Like Pit Bulls and pornography, wolfdogs can be tough to identify, regardless of laws passed to limit them. Several years ago, the USDA released a report estimating that there were about 300,000 wolfdogs in the US; how they came to this metric is unclear, as the numbers are impossible to nail down. Some people deny their pets’ heritage, while others claim their 100 percent dogs are part wolf. In fact, experts say that the vast majority of animals sold (or bragged about) as wolfdogs actually possess very low wolf content, or none at all.
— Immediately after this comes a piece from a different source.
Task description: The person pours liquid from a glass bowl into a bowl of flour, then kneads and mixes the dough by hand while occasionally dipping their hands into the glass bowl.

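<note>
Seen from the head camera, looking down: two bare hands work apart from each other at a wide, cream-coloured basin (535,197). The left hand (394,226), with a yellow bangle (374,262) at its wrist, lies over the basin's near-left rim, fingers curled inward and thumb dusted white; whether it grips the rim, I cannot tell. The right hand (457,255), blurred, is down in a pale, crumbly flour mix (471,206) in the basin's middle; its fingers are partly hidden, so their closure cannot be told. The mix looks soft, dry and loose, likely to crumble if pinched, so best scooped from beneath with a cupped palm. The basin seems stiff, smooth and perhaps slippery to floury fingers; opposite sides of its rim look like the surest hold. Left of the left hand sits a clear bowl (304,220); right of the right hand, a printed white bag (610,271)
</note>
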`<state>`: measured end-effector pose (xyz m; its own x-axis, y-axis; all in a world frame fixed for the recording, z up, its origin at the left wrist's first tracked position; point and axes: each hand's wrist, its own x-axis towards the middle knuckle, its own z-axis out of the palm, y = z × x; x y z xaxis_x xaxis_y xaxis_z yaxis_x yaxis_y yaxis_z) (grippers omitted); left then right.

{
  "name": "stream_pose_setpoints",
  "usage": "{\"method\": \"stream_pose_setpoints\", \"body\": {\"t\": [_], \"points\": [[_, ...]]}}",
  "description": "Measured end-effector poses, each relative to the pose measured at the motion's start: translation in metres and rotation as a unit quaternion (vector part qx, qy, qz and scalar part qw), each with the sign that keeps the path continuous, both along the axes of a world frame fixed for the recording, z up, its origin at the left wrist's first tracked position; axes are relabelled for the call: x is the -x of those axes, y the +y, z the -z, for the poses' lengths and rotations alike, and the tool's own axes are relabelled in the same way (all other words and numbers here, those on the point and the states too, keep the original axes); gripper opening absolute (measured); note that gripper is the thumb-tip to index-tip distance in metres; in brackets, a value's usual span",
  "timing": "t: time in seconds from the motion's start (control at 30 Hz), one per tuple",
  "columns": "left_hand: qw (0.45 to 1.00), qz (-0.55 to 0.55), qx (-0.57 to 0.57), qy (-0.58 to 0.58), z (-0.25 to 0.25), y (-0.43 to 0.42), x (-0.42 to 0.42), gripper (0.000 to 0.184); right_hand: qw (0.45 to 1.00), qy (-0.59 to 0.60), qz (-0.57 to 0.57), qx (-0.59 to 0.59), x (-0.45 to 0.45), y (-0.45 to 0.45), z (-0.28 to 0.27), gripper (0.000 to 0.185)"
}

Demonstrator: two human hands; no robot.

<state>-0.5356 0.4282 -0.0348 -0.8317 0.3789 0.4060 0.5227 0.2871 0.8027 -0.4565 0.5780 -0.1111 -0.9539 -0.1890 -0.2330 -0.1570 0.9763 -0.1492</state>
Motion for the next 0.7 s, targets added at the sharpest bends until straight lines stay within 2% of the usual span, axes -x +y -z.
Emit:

Part of the problem is that there’s no clear definition of what a wolfdog is, says Nancy Brown, director of Full Moon Farm (fullmoonfarm.org), a wolfdog rescue and sanctuary in Black Mountain, N.C. Most experts use the term to describe an animal with a pure wolf in its family, no more than four or five generations back. But there’s no way of proving any animal’s pedigree, as there is no breed registry (and no such thing as “papers” for a wolf or wolfdog, no matter what those who breed them contend). Genetic testing is theoretically possible but, as it is reserved for wildlife management and law-enforcement agencies, is essentially unavailable to individuals. Phenotyping — having an expert evaluate an animal’s physical and behavioral characteristics — remains the most accessible way to identify a wolfdog. Unfortunately, few are trained in phenotyping wolfdogs and, as a result, many dogs are erroneously labeled.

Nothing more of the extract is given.